To Easterbrook's point of both of those moves setting up excuses for the Bills having a bad season, did it really hurt that Edwards wasn't under center? Nobody was pining for Edwards or Walker to be back on the team. He completely misses the validity of both of these moves.

Easterbrook mentions all of this in the wake of the Evans trade, which he says is just the latest example of how the Bills are cutting expenses without any care for on-field performance. This trade is the only three of his "salary dumps" that actually may have made the team worse, but he still fails to land a blow:

Buffalo, 11 consecutive years out of the playoffs, just traded one of its few established performers, Lee Evans, to the Ravens for a middling draft pick.

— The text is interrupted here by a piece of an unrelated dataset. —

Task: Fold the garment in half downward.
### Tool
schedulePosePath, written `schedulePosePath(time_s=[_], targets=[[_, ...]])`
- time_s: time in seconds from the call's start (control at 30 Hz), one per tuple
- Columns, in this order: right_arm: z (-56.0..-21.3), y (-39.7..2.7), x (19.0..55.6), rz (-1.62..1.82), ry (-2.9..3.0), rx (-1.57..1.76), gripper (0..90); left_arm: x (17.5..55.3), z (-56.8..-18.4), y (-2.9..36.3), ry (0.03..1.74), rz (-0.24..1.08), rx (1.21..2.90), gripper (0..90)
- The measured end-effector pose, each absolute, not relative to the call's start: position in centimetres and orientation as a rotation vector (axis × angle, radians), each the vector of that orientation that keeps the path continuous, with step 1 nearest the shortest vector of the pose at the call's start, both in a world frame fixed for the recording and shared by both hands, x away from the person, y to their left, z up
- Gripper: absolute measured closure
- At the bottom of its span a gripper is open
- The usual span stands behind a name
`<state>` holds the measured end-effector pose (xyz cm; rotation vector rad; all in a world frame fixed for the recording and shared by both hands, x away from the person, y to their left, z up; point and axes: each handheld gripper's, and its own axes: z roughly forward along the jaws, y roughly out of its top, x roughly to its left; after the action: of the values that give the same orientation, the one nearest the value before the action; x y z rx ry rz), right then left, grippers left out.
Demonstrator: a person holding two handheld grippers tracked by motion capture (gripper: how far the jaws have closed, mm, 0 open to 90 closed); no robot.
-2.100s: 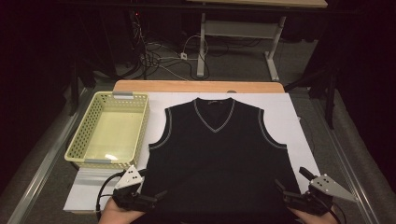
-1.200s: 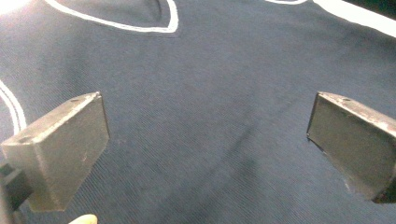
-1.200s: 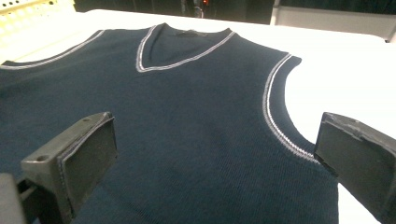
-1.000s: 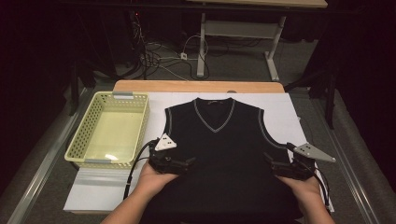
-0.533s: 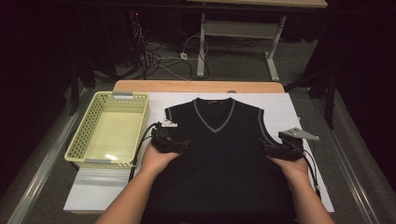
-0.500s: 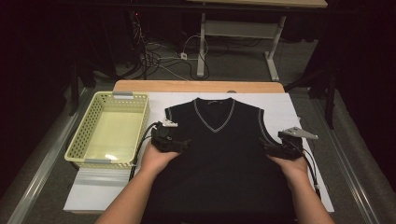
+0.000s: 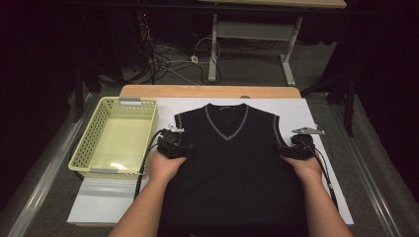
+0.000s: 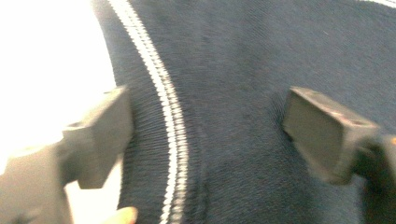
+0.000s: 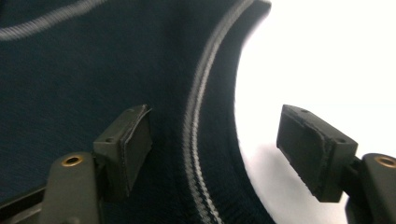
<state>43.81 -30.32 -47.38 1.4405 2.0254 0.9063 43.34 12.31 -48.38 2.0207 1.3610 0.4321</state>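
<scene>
Basket (image 7: pixel 116 143), pale yellow perforated plastic, sits at bench (image 7: pixel 326 168) left on the white sheet; holds nothing visible, though a bright glare patch masks part of its floor. Dark navy knitted sleeveless vest (image 7: pixel 232 168) with grey-striped trim lies flat just right of it, V-neck toward far edge, long axis near-to-far. Left gripper (image 8: pixel 205 135) straddles one armhole edge, right gripper (image 9: pixel 215 149) the other; both sets of jaws have just been closing, still parted, pads apparently not pinching the knit.

Dim, dark-edged high view; blown-out white glare and motion blur in both gripper views.
</scene>
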Motion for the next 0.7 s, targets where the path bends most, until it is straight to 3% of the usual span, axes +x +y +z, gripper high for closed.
schedulePosePath(time_s=[0.17, 0.33, 0.37, 0.4, 0.5, 0.7], targets=[[-47.55, -30.28, 44.03, 0.866, 2.025, 1.478, 33.9, 43.12, -48.41, 12.25, 1.388, 0.479, 2.0, 29.0], [-47.58, -30.27, 43.99, 0.863, 2.027, 1.475, 34.7, 42.87, -48.43, 12.21, 1.369, 0.492, 2.001, 28.7], [-47.59, -30.24, 43.96, 0.864, 2.026, 1.474, 35.1, 42.74, -48.41, 12.08, 1.349, 0.504, 2.014, 26.8], [-47.58, -30.21, 43.93, 0.867, 2.029, 1.47, 37.0, 42.61, -48.41, 11.86, 1.342, 0.529, 2.023, 17.1], [-47.58, -30.15, 43.8, 0.877, 2.041, 1.452, 42.1, 42.38, -48.38, 11.8, 1.357, 0.567, 2.01, 14.1], [-47.56, -30.09, 43.46, 0.887, 2.058, 1.439, 46.1, 43.24, -48.56, 12.36, 1.452, 0.454, 1.998, 9.0]])
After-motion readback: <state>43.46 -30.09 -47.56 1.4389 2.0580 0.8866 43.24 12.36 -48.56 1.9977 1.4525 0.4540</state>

Unloading Evans and replacing him with a minimum-salary young player cuts the Bills' costs by about $3 million this season, which is more than profits would rise if every seat were sold. Trading Evans makes a winning season less likely, but the odds of a profitable season go up -- and a built-in excuse is created. How long until a Buffalo team official says, "We knew we'd have an off year when we lost Lee Evans," as if he had been swept from the practice field by helicopter-borne commandos, rather than deliberately traded away.

While it's true that the Bills will save a little under $3 million this season by jettisoning Evans, it also needs to be noted that it wasn't merely a cost-saving move. Head coach Chan Gailey has been calling out Evans' route-running for more than a season, saying he needed to develop more underneath routes to become a complete receiver. That sentiment hasn't been disputed in the media or by fans.

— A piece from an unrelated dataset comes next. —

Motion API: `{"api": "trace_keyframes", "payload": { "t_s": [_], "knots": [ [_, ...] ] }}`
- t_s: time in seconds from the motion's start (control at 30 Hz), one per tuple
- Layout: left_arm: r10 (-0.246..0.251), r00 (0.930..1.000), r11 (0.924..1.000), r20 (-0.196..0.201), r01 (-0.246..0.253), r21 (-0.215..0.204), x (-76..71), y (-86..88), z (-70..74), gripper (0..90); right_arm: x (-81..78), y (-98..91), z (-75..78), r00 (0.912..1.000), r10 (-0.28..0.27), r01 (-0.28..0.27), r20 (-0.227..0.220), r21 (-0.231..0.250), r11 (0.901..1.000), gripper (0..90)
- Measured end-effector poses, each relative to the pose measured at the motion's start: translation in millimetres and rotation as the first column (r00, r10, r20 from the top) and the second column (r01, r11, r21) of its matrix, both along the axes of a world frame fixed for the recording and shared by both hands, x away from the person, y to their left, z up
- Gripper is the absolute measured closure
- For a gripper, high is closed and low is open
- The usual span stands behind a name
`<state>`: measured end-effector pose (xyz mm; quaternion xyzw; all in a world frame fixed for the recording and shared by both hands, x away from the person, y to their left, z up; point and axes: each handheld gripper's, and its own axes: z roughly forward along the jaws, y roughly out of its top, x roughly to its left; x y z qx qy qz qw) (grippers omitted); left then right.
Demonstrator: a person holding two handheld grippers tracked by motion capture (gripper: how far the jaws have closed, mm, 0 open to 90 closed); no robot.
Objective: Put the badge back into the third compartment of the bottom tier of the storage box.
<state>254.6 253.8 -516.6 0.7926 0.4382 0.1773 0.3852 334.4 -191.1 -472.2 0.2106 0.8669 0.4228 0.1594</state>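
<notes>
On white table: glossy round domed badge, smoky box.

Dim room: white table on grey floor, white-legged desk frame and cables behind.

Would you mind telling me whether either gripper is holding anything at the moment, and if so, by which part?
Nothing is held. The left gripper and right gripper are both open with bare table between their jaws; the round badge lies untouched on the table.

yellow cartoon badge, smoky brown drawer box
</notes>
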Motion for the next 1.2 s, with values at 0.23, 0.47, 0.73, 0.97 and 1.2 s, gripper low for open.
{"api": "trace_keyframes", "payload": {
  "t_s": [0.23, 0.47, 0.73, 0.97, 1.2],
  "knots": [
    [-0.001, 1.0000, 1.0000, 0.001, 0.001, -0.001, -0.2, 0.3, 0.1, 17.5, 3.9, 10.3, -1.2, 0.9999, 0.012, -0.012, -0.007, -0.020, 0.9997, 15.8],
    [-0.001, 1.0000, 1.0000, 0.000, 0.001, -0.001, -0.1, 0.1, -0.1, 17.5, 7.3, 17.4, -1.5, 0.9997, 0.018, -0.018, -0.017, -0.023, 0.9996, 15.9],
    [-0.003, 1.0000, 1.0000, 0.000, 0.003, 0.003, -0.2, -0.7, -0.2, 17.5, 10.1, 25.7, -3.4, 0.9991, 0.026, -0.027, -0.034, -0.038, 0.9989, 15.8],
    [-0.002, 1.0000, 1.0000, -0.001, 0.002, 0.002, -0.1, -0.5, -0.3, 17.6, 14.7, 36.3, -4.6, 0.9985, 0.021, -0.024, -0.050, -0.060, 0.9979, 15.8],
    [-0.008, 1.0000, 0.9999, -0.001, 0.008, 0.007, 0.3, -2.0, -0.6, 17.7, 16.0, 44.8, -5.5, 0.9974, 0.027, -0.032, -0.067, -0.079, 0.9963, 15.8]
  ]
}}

At the same time, if Buffalo was so concerned about dumping his money, why didn't they cut Evans before the league year ended and his $1.5M roster bonus would need to be given? If that last bit of money is so important, as Easterbrook suggests, the Bills certainly shouldn't have paid it to Evans at the start of the league year.

While those previous statements were questionable, his comments on Aaron Maybin blow my mind:

During the offseason, coach Chan Gailey and general manager Buddy Nix repeatedly criticized defensive end Aaron Maybin, the 11th overall choice of the 2009 draft. Then this summer, they tried to trade him. The public criticism meant other teams knew Maybin would be waived, so no one made a trade offer, leaving the Bills with nothing when they released Maybin last week. So was the public criticism nonsensical? Not if the goal is to lose cheaply.

Making a great show of discussing how bad the previous regime's high draft pick was creates an excuse for Gailey and Nix to present a losing team in 2011 -- "What did you expect, when the guys who came before us blew the team's 2009 first-round pick?" Since arriving a year ago, Nix has waived, traded or let go four recent first-round draft choices (Maybin, Evans, Marshawn Lynch and Donte Whitner), cutting costs while shifting blame backward to the previous coach and general manager.

Let's start with Maybin, since Easterbrook did. Nix and Gailey have criticized Maybin publicly since they came on board. They were also surely doing it behind the scenes in an attempt to motivate the Penn State product. I highly doubt public criticism of Maybin led to his not being traded, and it had more to do with his zero career sacks. Drafting and not playing Maybin is not my idea of losing cheaply. It's my idea of blowing a first-round pick and spending a lot of money. The previous regime certainly deserves the blame for this, and Buddy Nix hasn't thrown them under the bus publicly.

Nix and Gailey haven't "made a great show of discussing how bad the previous regime's high draft pick was". And as for "cutting costs," Evans was the only one on his second deal - and the only one making a significant amount of money. Lynch was second-string behind Fred Jackson. There was little drop-off when Whitner was replaced by George Wilson. It seems like he's trying to make a point more than actually making football sense.

And that's the crux of my opinion on this article: Easterbrook is shoe-horning specific Bills into his argument for cutting costs, instead of making the easy points to make about trading Evans and talking about what the team spent on their total roster. It's not difficult to prove that the Bills are cheap, but he went out of his way to do that and got caught in some details.